File size: 6,833 Bytes

---
license: apache-2.0
datasets:
- amaai-lab/MidiCaps
tags:
- music
- text-to-music
- symbolic-music
---

<div align="center">

# Text2midi: Generating Symbolic Music from Captions

[Demo](https://huggingface.co/spaces/amaai-lab/text2midi) | [Model](https://huggingface.co/amaai-lab/text2midi) | [Github](https://github.com/AMAAI-Lab/Text2midi) | [Examples](https://aaaisubmission25.github.io/text2midi/) | [Paper](https://arxiv.org/abs/2412.16526) | [Dataset](https://huggingface.co/datasets/amaai-lab/MidiCaps)

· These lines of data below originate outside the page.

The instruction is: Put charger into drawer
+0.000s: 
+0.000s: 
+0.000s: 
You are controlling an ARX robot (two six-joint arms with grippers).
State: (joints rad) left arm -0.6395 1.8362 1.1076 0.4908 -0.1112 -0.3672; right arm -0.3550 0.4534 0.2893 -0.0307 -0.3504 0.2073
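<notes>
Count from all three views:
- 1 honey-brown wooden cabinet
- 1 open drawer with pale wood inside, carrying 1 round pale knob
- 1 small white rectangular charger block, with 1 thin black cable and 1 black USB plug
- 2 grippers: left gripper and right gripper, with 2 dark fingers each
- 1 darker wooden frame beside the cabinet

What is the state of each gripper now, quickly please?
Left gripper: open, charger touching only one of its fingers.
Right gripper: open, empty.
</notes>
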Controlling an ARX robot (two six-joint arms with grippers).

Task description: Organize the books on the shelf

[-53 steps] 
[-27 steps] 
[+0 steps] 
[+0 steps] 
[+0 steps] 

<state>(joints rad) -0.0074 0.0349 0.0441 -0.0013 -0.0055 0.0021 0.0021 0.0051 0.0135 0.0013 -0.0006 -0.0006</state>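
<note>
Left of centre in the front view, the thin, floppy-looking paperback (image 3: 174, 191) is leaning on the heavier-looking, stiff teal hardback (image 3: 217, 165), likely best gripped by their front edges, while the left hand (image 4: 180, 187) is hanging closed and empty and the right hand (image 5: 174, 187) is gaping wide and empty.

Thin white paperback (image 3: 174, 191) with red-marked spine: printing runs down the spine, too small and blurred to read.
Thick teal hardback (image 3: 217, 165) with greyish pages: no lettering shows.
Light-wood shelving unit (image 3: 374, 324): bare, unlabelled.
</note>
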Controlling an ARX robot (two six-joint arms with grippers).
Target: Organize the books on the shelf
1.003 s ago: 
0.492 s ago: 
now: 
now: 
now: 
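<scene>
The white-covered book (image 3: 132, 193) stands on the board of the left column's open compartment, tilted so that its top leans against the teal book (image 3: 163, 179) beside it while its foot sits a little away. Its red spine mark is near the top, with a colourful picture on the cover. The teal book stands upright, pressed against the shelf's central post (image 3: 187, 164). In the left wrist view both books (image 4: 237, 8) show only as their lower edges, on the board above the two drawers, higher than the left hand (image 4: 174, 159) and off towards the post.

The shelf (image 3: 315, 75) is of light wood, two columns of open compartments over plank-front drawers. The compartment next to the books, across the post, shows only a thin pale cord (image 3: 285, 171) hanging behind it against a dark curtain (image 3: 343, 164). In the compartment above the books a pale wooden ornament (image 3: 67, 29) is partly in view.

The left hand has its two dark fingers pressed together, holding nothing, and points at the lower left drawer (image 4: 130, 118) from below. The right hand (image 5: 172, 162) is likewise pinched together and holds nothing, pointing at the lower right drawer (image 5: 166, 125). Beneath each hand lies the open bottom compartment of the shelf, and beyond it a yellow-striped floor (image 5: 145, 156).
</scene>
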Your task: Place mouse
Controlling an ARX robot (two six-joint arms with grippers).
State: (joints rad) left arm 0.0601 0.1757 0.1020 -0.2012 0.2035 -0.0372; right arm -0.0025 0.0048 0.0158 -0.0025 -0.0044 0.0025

[![Hugging Face Spaces](https://img.shields.io/badge/%F0%9F%A4%97%20Hugging%20Face-Spaces-blue)](https://huggingface.co/spaces/amaai-lab/text2midi)
</div>

**text2midi** is the first end-to-end model for generating MIDI files from textual descriptions. By leveraging pretrained large language models and a powerful autoregressive transformer decoder, **text2midi** allows users to create symbolic music that aligns with detailed textual prompts, including musical attributes like chords, tempo, and style. The details of the model are described in [this paper](https://arxiv.org/abs/2412.16526). 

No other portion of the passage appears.